REVIEW CHAPTER 7 : AUDIT ISSUE S AND LEGAL LIABILITIES (PSP_DAT5CJune2020)

 GROUP 7 : AUDIT ISSUE LEGAL LIABILITIES


GROUP MEMBERS :

AINAA MASTURA BINTI SABRI (10DAT18F1054)
MUHAMMAD ASYRAAF BIN AHMAD FARIDI (10DAT18F1123)
THIBBAH MURUGAN (10DAT18F1095)
PRIYA SHANTINI A/P RAMIS (10DAT18F1109)
THARSHINI A/P SIVARAMAN (10DAT18F1113)
MALATHI MURUGAN (10DAT18F2063)


INTRODUCTION


Legal liabilityis a term applied to being legally responsible for a situation, and is often associated with a subcontract, especially if the terms of that contract are not fulfilled.

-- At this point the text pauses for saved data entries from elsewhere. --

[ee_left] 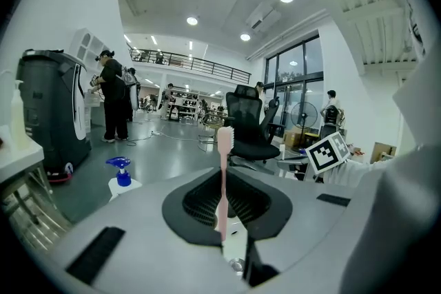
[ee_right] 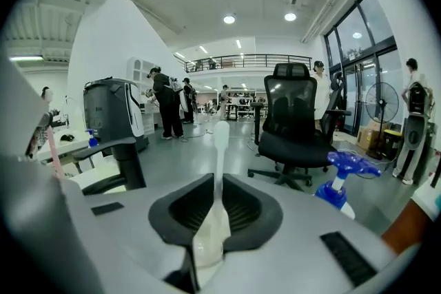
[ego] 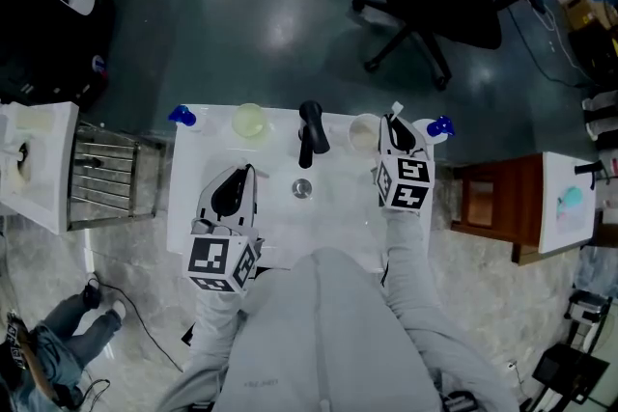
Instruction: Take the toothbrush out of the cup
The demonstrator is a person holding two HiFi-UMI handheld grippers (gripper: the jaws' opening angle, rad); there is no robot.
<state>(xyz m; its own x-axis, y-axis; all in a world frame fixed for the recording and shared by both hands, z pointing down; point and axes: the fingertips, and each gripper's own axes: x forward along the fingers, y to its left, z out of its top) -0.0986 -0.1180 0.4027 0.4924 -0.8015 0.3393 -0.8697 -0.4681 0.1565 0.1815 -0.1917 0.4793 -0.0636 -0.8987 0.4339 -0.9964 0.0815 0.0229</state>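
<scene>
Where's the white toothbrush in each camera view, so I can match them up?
Head view: the white toothbrush pokes out of the right hand-held gripper, at the sink's back right.
Left gripper view: cannot be made out.
Right gripper view: the white toothbrush stands upright at centre, gripped between the jaws.
Shared landmark: the black office chair.

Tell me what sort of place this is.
Probably an open lab or workshop, not a bathroom: a white sink with black faucet stands on bare polished floor near an office chair, with a mezzanine balcony behind.
</scene>
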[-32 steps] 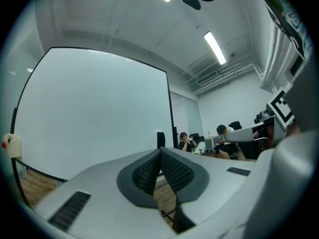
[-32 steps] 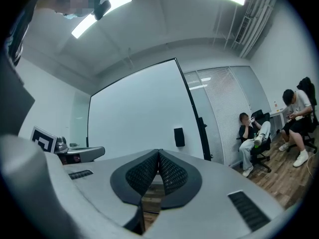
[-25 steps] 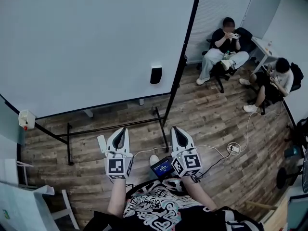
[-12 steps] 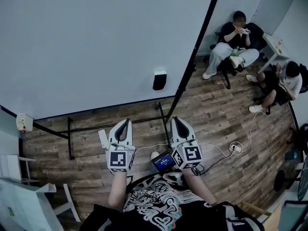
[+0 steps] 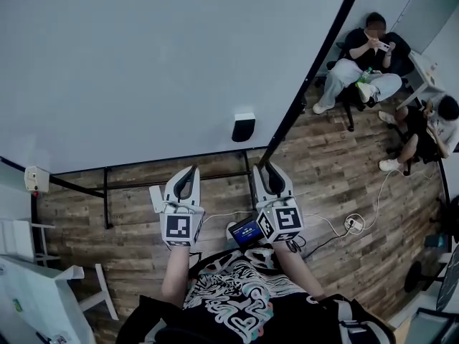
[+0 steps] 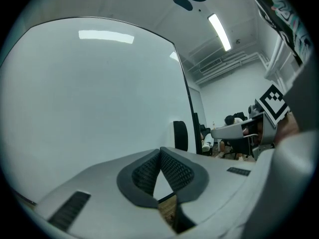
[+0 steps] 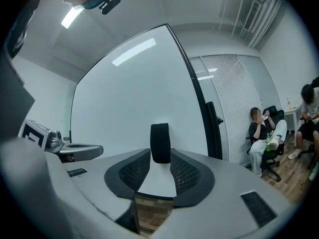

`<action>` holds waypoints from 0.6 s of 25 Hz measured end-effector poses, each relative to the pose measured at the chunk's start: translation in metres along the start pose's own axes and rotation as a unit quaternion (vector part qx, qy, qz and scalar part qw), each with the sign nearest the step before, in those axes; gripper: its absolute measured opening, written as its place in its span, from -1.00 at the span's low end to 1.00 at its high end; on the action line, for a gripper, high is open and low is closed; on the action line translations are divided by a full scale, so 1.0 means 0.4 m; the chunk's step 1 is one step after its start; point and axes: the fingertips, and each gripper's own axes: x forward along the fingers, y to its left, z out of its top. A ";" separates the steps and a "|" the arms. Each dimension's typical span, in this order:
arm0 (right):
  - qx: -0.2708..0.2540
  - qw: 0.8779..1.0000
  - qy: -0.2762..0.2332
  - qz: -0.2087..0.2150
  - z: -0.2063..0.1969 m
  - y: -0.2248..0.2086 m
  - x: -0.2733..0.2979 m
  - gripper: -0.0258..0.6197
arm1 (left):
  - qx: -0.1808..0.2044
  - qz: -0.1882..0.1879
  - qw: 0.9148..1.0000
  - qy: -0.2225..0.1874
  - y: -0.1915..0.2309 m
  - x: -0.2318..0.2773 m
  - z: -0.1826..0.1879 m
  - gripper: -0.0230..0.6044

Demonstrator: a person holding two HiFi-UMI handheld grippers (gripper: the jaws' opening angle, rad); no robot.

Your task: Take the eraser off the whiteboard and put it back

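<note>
A black eraser (image 5: 243,127) sticks upright on the big whiteboard (image 5: 143,63), near its lower right corner. Both grippers point level at the board, short of it. My right gripper (image 5: 267,169) is just below and right of the eraser. Its jaws have just been opening and stand a little apart with nothing between them. In the right gripper view the eraser (image 7: 160,142) shows through the gap of that gripper (image 7: 160,157), farther off. My left gripper (image 5: 188,173) is shut and empty, its pads (image 6: 149,171) meeting at the tips. The eraser (image 6: 180,136) lies to its right.
The whiteboard's black frame post (image 5: 308,84) and floor rails (image 5: 172,178) stand just ahead. Two people sit on chairs at the right (image 5: 366,56) (image 5: 430,131). Cables and a power strip (image 5: 351,223) lie on the wooden floor. A white chair (image 5: 86,292) is at lower left.
Both grippers have moved closer to the whiteboard, and the eraser now sits nearer the right gripper's tips. The right jaws look slightly parted.
</note>
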 end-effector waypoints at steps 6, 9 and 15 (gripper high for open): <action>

In Malaysia, legal action can be taken against an auditor for violating the Securities Commission Act 2003 or the Companies Act 1965.

Under the Companies Act 1965 - Section 46 - An auditor as an expert who authorities and causes the issue of prospectus  is liable to pay compensation to person who purchases share or debentures on the faith of the prospectus for any loss sustained by reason of untrue statements or willful non-disclosure for any matter which is material. 

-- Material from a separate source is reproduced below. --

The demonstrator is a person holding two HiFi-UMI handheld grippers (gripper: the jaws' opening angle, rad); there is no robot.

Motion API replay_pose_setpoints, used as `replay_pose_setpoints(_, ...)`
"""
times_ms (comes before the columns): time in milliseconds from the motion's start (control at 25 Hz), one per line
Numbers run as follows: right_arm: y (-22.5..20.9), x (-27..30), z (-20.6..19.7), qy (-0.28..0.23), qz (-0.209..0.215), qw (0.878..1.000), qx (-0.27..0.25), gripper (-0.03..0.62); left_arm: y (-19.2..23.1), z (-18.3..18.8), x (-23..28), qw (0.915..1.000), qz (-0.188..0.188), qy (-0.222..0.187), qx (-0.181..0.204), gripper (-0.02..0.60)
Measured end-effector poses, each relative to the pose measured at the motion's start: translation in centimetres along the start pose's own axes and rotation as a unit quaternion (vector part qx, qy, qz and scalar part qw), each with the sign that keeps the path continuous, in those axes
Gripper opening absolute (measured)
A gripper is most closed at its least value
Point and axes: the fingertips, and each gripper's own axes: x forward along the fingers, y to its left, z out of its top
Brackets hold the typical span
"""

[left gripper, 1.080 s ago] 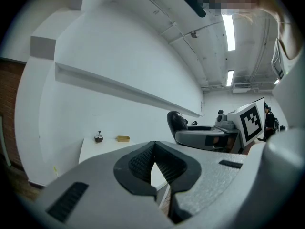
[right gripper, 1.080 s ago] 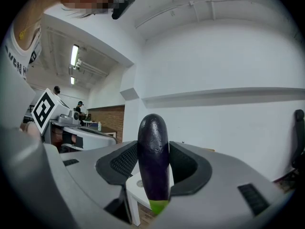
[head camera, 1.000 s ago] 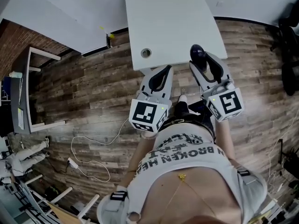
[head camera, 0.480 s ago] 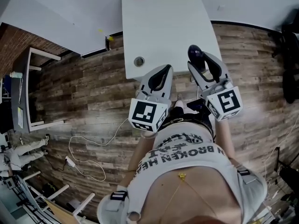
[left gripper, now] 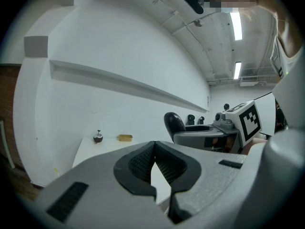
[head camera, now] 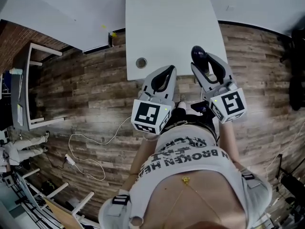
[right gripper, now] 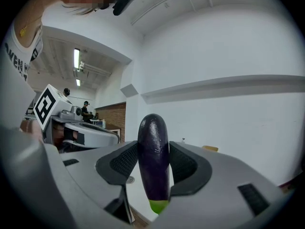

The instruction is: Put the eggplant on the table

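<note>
A white table (head camera: 167,27) on a wood-plank floor (head camera: 86,94) lies just ahead of both grippers. The right gripper (head camera: 206,66) clamps the eggplant (right gripper: 153,156) upright between its pads, green stem end down. Beside it, the left gripper (head camera: 164,76) is closed and empty.

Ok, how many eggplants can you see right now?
1. The eggplant stands upright, clamped in the right gripper, over the near end of the white table. None lies on the table, though the head view cuts off its far end.

Broad open tabletop (head camera: 169,27) ahead
</note>
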Motion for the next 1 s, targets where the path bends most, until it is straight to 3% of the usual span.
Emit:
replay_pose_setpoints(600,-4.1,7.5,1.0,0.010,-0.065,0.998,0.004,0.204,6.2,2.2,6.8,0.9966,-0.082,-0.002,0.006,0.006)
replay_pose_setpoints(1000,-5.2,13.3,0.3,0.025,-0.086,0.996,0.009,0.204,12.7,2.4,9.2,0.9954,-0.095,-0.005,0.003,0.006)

 Under the Securities Commission Act 2003 - Section 57 - any third party who purchased securities described in the registration statement may sure the auditors for material misrepresentations or omission in the audited financial statements included in the registration statement




Additional notes :
 a) Download our slide about audit issue and legal liability

b) youtube :



QUESTIONS

GROUP 1 : What are the methods can be used by accountant and auditor to minimize their potential liability?

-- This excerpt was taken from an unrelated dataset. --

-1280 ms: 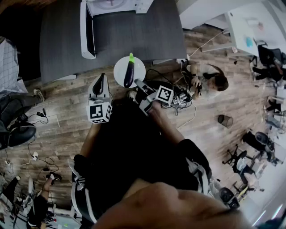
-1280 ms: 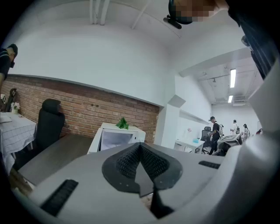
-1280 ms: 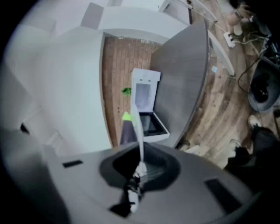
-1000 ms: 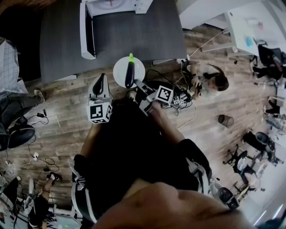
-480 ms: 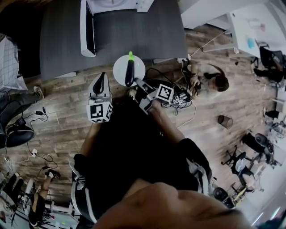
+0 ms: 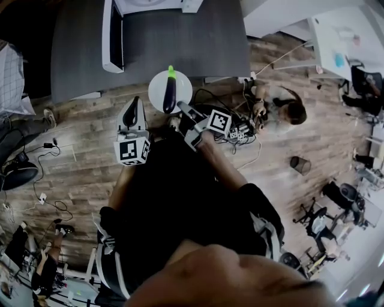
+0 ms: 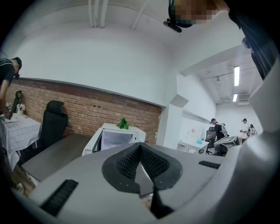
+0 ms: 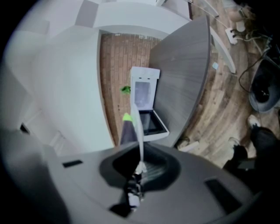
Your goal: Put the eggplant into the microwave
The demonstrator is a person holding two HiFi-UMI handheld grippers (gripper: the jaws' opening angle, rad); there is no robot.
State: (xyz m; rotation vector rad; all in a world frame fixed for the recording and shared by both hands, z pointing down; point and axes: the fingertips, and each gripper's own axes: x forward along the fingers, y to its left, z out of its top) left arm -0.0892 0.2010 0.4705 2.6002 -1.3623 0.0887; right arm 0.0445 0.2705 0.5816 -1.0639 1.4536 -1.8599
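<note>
Right tongs (image 6: 180,108) pinch the plate (image 6: 156,90) bearing the eggplant (image 6: 170,93); left tongs (image 6: 132,109) pressed together.

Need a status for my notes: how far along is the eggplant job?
Done: microwave door open, eggplant lying on the plate. In hand: right tongs clamp the plate's rim, holding it outside the microwave. Remaining: carry it inside and release.

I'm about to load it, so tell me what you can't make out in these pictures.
Microwave inside: head view's top edge cuts it off; small and washed out in gripper views.
Eggplant: right gripper view, lower part hidden by the right tongs; plate seen only edge-on.
Their grip on the plate rim: head view, too small.
</note>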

GROUP 2 : What are three things have to prove to court by parties who bring a case against an auditor?

GROUP 3 : Liability that affect public accounting firm is deferred from laws. What type law that are?

GROUP 4 : Definition of audit liability.

GROUP 5 : Explain differences between fraud and errors.

GROUP 6 : Explain the ‘prudent man’ concept.

GROUP 8 : List parties are considered agents.





THANK YOU AND GOODLUCK! 


Comments

Group 5

The distinguishing factor between fraud and error is whether the underlying action that results
in the misstatement in the financial statements is intentional or unintentional. Unlike error,
fraud is intentional and usually involves deliberate concealment of the facts. Error refers to
an unintentional misstatement in the financial statements, including the omission of an
amount or disclosure.
Group 6

a rule giving discretion to a fiduciary and especially a trustee to manage another's affairs and invest another's money with such skill and care as a person of ordinary prudence and intelligence would use in managing his or her own affairs or investments
Muhammad Muaz said…
Group 1
Get rid of high risk clients and troublemakers. Continuing to serve clients that are risky, that require constant hand-holding, that are uncooperative or that argue over fees limits productivity of CPA firm personnel and often creates a “crisis-oriented” culture. It also builds a client portfolio of less-than-quality clients and increases the likelihood of lawsuit!
Nathasya iman said…
Group 4

An auditors liability or responsibility is to provide reasonable assurance that a reporting entity’s financial statements are free of material misstatements, whether due to error or fraud. An auditor (or audit firm) that fails to detect a material misstatement in a client’s financial statements will oftentimes find him or herself in the position of having to defend against accountant’s liability for negligence,
or worse.
Chen Qiao Xin said…
Group 8

Fraud is a delibrate act done by a cunning person to mislead people about the truth and seriously hurt the intended person or organisation, which if caught, could end up in jail.

Errors are made unknowingly by anyone who lacks knowledge or due to oversight on the part of the individual, which if caught, can be corrected by taking appropriate measures to prevent it from happening again.
Nasuha zamri said…
Group 2

1) A false representation by the accountant
2) Knowledge or belief by the accountant that the representation was false.
3) That the accountant intended to induce the third party to rely on the false representation.